Directions:
The answer must be every line from the listing that holds the string "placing".

Data:
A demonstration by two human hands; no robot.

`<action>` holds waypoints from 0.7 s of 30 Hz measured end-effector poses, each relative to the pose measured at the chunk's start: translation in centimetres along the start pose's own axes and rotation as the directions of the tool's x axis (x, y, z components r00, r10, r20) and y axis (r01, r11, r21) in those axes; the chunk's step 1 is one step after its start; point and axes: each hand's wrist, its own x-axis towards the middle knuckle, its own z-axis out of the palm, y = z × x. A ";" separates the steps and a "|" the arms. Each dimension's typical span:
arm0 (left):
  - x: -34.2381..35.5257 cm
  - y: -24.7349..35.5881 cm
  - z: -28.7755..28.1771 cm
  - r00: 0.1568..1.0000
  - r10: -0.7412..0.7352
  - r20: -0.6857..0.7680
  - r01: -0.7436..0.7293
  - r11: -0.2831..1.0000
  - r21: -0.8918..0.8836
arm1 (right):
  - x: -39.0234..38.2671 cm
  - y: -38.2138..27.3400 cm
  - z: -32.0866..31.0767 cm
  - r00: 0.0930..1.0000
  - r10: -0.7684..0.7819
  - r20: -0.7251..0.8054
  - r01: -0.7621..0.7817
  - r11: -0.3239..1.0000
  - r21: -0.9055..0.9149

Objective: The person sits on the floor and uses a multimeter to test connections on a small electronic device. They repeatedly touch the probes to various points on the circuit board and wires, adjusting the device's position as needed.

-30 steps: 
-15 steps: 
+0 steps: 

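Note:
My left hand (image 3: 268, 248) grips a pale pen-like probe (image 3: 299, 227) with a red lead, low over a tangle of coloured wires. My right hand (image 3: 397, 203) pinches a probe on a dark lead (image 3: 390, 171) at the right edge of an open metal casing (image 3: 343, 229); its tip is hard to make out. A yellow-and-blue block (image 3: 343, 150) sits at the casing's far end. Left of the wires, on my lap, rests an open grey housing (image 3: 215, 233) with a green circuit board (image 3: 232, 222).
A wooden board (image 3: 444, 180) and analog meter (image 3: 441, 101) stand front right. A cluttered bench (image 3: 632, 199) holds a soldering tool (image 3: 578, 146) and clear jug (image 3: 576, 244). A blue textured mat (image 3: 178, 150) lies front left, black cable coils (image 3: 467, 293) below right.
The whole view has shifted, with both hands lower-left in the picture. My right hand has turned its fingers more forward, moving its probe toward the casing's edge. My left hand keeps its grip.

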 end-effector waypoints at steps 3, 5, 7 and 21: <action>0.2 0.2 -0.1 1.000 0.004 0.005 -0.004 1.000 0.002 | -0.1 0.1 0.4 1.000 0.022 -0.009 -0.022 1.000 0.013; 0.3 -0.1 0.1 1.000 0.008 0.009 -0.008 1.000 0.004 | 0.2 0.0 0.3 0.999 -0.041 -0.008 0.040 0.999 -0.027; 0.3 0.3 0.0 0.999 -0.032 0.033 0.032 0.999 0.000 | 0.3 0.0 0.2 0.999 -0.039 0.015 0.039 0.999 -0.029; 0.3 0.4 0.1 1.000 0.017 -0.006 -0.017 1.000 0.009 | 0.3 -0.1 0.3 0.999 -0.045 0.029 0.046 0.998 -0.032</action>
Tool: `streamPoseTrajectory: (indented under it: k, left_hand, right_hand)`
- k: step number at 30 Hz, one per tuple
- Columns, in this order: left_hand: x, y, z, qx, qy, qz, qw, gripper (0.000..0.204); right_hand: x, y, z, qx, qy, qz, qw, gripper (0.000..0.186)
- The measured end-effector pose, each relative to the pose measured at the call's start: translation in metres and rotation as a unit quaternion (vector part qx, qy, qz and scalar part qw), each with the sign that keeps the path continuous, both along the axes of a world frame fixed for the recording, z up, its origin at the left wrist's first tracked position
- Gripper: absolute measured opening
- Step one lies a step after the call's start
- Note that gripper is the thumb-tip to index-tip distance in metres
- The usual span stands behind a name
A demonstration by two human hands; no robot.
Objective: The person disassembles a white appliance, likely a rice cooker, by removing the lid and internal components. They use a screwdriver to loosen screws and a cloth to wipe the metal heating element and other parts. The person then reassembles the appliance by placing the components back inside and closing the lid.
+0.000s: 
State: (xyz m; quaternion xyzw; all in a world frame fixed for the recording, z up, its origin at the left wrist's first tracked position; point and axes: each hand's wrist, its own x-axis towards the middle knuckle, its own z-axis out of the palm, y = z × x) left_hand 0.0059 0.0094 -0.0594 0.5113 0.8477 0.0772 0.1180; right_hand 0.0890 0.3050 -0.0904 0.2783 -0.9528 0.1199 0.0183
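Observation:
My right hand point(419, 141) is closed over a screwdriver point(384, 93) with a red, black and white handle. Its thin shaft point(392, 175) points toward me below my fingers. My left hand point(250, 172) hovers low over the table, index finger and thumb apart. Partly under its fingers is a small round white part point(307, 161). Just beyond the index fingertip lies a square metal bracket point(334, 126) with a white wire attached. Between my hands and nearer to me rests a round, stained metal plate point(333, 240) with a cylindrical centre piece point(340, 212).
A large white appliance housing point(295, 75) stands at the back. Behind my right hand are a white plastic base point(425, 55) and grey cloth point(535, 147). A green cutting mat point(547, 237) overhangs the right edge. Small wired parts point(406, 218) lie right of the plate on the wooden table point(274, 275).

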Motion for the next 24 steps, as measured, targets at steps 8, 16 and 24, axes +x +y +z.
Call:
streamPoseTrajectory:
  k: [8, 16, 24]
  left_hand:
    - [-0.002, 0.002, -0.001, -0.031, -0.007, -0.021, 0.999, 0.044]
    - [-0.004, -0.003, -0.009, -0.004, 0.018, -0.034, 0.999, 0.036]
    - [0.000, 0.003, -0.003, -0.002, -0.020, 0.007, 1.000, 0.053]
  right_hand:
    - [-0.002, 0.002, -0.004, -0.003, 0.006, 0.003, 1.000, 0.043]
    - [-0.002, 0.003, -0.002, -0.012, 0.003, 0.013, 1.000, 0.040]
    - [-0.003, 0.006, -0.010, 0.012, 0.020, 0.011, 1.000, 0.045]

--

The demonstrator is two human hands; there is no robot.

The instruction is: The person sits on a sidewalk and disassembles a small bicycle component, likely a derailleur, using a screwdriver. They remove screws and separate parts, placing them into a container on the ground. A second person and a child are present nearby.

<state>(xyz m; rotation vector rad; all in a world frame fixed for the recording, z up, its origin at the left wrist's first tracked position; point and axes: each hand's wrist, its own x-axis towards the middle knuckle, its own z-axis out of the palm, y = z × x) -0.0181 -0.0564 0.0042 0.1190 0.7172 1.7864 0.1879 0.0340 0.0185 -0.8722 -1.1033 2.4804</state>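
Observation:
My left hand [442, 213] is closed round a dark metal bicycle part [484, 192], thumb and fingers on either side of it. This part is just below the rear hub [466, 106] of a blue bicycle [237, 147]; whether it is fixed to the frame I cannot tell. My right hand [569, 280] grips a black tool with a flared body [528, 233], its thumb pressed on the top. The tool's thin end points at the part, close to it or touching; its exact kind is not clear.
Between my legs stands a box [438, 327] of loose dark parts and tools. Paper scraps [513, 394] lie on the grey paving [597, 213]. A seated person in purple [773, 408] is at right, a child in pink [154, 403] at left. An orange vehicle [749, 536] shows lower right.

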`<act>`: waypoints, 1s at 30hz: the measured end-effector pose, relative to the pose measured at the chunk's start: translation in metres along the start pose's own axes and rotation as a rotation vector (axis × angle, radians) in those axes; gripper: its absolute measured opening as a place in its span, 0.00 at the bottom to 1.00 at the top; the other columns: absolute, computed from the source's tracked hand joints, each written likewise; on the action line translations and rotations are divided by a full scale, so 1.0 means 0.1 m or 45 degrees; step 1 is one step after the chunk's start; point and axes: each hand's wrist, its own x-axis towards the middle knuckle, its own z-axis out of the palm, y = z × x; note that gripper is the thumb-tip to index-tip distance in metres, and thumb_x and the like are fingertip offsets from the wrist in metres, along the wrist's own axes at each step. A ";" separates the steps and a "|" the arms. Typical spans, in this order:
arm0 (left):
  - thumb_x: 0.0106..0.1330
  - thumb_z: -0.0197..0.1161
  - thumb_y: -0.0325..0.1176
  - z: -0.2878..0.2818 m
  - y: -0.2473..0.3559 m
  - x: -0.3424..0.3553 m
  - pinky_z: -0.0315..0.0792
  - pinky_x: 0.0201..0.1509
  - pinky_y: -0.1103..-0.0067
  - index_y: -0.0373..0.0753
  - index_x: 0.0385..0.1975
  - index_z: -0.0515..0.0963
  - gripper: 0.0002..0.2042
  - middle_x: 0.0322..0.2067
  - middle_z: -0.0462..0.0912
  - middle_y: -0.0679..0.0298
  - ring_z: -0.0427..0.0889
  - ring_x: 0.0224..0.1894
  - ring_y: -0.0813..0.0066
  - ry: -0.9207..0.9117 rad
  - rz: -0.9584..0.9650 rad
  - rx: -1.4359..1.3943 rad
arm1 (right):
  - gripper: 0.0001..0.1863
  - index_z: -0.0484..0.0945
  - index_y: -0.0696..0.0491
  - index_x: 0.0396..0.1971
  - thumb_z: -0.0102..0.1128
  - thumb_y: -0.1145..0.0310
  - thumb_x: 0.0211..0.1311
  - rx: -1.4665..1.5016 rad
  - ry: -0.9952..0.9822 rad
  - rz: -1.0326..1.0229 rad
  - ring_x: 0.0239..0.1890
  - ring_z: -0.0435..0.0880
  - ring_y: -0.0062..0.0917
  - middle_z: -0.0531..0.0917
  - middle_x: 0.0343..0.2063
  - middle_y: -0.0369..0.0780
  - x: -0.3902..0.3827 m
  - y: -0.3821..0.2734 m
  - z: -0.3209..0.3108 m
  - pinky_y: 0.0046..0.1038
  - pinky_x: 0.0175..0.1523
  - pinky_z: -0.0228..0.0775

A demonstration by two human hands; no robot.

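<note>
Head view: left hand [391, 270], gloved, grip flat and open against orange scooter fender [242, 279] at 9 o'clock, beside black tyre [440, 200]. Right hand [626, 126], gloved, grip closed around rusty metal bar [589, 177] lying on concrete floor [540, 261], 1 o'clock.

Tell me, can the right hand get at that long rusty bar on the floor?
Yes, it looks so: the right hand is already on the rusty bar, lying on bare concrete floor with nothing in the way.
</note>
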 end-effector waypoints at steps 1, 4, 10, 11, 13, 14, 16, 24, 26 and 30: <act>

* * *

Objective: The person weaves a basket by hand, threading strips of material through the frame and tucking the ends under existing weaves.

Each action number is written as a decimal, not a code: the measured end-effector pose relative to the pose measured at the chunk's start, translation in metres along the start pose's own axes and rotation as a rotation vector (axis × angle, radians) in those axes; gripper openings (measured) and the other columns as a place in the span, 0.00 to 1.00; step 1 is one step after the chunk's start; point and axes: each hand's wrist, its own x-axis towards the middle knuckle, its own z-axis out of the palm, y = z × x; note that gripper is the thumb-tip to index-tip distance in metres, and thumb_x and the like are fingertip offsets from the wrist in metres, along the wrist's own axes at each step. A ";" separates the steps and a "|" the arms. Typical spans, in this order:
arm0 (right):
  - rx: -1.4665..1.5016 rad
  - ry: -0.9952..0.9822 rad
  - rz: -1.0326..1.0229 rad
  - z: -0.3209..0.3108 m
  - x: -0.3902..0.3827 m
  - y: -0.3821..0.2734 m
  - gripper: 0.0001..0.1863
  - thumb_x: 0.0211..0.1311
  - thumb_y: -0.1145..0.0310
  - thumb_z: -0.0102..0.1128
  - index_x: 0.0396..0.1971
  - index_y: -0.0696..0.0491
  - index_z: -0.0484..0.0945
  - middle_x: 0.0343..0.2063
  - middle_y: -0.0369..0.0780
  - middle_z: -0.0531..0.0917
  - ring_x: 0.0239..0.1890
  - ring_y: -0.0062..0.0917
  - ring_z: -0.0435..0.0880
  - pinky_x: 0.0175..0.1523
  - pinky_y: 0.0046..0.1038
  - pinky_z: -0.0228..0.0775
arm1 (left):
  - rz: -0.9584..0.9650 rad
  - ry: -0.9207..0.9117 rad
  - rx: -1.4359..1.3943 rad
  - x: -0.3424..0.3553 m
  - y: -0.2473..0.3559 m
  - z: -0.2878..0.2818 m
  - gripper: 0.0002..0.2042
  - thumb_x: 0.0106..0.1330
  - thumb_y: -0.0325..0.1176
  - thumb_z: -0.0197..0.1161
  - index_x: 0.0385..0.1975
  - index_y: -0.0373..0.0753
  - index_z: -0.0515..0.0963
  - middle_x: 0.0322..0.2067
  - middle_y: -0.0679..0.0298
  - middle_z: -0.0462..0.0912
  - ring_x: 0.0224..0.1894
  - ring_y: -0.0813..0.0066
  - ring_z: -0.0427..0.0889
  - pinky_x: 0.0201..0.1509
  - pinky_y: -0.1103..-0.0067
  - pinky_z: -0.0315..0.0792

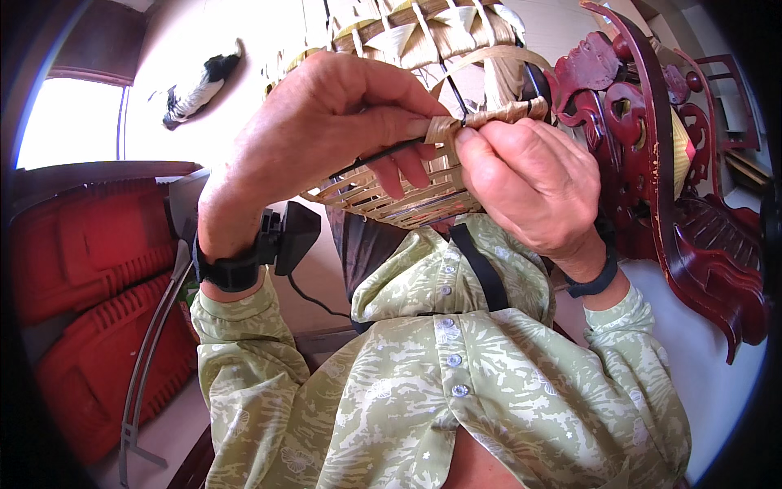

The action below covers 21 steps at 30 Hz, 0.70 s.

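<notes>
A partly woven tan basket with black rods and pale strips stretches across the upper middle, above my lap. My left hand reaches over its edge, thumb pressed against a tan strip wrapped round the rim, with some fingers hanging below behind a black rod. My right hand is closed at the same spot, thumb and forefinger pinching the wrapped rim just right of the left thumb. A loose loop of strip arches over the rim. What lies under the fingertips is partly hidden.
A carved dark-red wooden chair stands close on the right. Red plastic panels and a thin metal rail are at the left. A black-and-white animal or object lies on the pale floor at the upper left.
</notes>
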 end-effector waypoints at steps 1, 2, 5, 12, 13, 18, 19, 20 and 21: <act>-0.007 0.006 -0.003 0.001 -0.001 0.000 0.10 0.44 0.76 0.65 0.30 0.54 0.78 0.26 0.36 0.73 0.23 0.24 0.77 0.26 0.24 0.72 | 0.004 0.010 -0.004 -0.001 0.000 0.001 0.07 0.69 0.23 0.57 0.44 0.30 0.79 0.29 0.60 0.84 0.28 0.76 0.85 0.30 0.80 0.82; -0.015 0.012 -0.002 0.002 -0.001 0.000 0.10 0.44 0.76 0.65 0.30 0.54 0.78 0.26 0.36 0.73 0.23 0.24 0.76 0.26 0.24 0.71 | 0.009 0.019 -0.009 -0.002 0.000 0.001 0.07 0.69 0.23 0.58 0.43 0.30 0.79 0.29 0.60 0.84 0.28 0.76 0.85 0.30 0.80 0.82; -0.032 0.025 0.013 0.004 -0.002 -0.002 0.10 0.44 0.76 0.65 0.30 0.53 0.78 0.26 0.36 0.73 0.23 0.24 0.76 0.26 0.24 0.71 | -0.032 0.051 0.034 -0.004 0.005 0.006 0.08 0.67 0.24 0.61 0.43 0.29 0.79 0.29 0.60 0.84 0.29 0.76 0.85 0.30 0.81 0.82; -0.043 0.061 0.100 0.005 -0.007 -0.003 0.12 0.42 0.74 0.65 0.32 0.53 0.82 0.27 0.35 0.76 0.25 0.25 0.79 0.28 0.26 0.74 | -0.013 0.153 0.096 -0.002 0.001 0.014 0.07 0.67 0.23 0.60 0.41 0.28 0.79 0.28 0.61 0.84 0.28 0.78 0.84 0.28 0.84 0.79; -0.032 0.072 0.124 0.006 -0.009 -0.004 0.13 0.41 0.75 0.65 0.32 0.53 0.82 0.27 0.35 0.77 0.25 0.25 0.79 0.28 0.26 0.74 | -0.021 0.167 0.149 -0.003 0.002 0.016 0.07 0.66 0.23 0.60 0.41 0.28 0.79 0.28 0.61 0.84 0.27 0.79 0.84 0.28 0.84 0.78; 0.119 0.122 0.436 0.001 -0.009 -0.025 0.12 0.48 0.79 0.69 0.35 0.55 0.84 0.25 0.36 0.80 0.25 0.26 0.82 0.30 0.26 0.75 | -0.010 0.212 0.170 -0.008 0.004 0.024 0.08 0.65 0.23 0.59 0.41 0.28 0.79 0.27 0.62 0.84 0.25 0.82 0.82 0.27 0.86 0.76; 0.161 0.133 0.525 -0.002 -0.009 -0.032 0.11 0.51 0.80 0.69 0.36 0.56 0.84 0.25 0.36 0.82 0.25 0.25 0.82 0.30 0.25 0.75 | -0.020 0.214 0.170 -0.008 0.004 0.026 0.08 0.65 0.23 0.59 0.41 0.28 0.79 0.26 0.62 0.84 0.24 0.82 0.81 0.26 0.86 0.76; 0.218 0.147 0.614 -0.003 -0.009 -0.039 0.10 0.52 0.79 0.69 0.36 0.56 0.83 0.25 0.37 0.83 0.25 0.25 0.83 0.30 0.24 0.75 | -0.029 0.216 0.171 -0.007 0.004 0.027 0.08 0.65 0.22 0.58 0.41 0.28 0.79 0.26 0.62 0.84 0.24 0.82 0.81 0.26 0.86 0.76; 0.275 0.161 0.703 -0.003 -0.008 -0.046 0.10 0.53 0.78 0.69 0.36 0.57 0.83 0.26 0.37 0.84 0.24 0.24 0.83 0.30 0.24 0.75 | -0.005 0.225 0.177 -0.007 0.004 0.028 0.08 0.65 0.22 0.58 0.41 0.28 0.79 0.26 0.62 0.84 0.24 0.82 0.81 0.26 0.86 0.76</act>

Task solution:
Objective: The person disassembles a white appliance, likely a rice cooker, by removing the lid and internal components. They use a screwdriver to loosen screws and a cloth to wipe the metal heating element and other parts. The person then reassembles the appliance by placing the components back inside and closing the lid.
The instruction is: The person sits on a sidewalk and disassembles a small bicycle component, likely a derailleur, using a screwdriver. They remove screws and separate parts, placing them into a container on the ground. A second person and a child are present nearby.

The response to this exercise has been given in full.